Author : David A. Ross
Publisher : Infobase Publishing
Page : 673 pages
File Size : 48,69 MB
Release : 2014-05-14
Category : Electronic books
ISBN : 1438126921
Examines the life and writings of William Butler Yeats, including a biographical sketch, detailed synopses of his works, social and historical influences, and more.
Author : David Herd
Publisher : Manchester University Press
Page : 254 pages
File Size : 17,25 MB
Release : 2024-07-30
Category : Literary Criticism
ISBN : 1526185806
David Herd sets out to provide readers with a new critical language through which they can appreciate the beauty and complexity of Ashbery’s writing.

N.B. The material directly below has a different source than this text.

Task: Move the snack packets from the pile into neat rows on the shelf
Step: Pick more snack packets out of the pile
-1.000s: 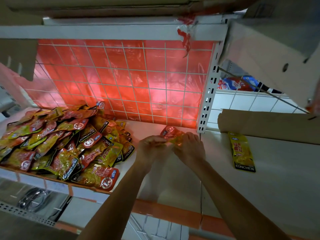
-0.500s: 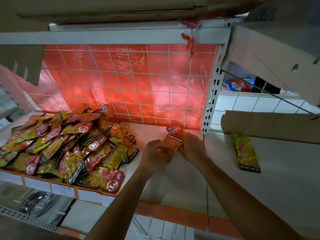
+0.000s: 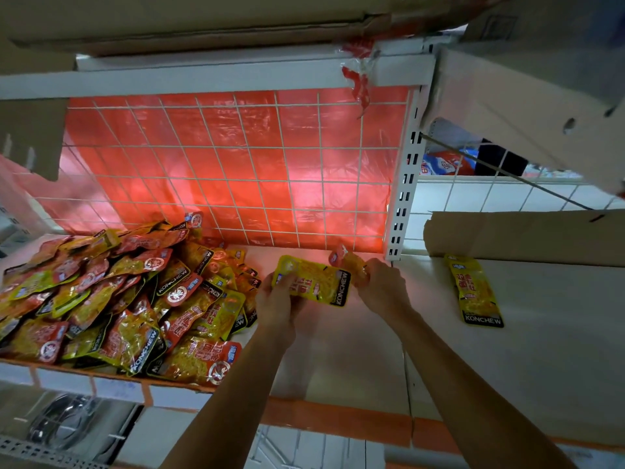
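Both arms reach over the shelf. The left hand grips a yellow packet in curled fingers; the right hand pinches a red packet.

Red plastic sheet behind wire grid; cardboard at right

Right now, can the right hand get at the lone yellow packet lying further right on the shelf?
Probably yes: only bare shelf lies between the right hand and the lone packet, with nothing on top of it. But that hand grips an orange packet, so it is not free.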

Presenting the poet in all his forms –avant-garde, nostalgic, sublime and camp – the book argues that the perpetual inventiveness of Ashbery’s work has always been underpinned by the poets desire to write the poem fit to cope with its occasion. Tracing Ashbery’s development in the light of this idea, and from its origins in the dazzling artistic environment of 1950’s New York, the book evaluates his poetry against the aesthetic, literary and historical backgrounds that have informed it. The story of a brilliant career, and a history of the period in which that career has taken shape, John Ashbery and American Poetry provides a compelling account of Ashbery’s importance to Twentieth Century Literature.